Alaska proposes timber sales in Haines State Forest habitat areas
Alaska's Division of Forestry and Fire Protection is proposing to allow commercial timber sales in wildlife habitat and public recreation areas of the Haines State Forest, changing a policy established in the forest's 2002 management plan.
The draft plan, open for public comment through June 5, would permit timber harvest in areas previously off-limits, provided the activities support habitat enhancement or recreation access. Any timber sale would require a best interest finding and coordination with the Alaska Department of Fish and Game or the Division of Parks and Outdoor Recreation.

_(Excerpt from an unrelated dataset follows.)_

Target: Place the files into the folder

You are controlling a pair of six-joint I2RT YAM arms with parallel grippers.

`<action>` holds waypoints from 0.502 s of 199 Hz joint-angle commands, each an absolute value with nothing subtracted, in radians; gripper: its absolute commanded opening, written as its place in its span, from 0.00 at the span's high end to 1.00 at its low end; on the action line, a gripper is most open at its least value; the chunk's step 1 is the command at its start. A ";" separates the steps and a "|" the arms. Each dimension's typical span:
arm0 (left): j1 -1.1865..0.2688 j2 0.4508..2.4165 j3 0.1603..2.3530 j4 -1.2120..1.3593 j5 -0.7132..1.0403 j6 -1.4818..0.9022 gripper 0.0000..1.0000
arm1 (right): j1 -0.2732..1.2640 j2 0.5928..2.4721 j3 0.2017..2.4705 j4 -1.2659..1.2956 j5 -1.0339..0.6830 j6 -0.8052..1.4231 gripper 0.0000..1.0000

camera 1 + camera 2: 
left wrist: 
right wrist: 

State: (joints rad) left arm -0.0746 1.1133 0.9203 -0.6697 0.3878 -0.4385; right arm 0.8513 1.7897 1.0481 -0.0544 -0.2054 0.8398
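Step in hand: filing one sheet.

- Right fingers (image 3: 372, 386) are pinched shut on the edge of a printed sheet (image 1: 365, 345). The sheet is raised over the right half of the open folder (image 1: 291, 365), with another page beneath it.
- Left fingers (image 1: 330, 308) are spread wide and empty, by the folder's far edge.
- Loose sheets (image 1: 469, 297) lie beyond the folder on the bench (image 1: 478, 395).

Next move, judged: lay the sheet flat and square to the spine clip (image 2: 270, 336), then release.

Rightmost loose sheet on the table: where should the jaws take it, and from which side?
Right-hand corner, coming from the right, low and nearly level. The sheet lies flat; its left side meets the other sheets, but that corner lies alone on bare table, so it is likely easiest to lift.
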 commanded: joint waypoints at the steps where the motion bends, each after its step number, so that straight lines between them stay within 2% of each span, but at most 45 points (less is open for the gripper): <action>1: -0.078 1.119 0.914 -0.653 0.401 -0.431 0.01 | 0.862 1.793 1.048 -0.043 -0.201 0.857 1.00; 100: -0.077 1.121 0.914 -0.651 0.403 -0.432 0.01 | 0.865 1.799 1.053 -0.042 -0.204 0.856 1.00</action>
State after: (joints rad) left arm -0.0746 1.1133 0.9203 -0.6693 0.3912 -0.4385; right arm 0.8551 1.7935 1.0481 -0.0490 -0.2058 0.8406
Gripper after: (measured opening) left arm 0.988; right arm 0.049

"One of the most significant changes between the plan that was published in 2002 and the current amended draft is a change in policy that allows timber sales to be a potential use in the public recreation or wildlife habitat lands," Geneva Preston, a forest planner with the Division of Forestry and Fire Protection, said during a virtual public meeting Wednesday.
The Haines State Forest covers roughly 260,000 acres in the Chilkat Valley. The draft plan identifies four land-use designations within the forest: resource management, public recreation, wildlife habitat and forest lands. The 2002 plan prohibited commercial timber harvest in the wildlife habitat and public recreation lands.
Greg Palmeri, coastal regional forester and manager of the Haines State Forest, said the earlier prohibition was a policy decision, not a determination that timber harvest was incompatible with those areas. "The decision for this policy change is based on the legal status written in the statute," Palmeri said.
Jeremy Dowse, state forester and director of the Division of Forestry and Fire Protection, said any timber harvest in wildlife habitat areas would need to align with habitat objectives developed with Fish and Game. "Any timber harvest that takes place in those land classifications has to be in alignment with the management intent," Dowse said. "If it's for wildlife habitat, we are altering the condition of the forest, the vegetation, to meet a habitat objective that ADF&G has completely worked with us on."
The draft plan emphasizes selective harvest in wildlife habitat and public recreation subunits and sets size limits on even-age harvests. Preston said the largest even-age timber harvest permitted in public recreation designated lands is 20 acres, with some subunits capped at 5 acres. In wildlife habitat subunits, size limits range from 10 to 20 acres.
"Timber harvest would are very likely to be designed in coordination with the Department of Fish and Game and they would be designed with the purpose of enhancing habitat," Preston said. "And generally this will look like selective harvest in these units as well."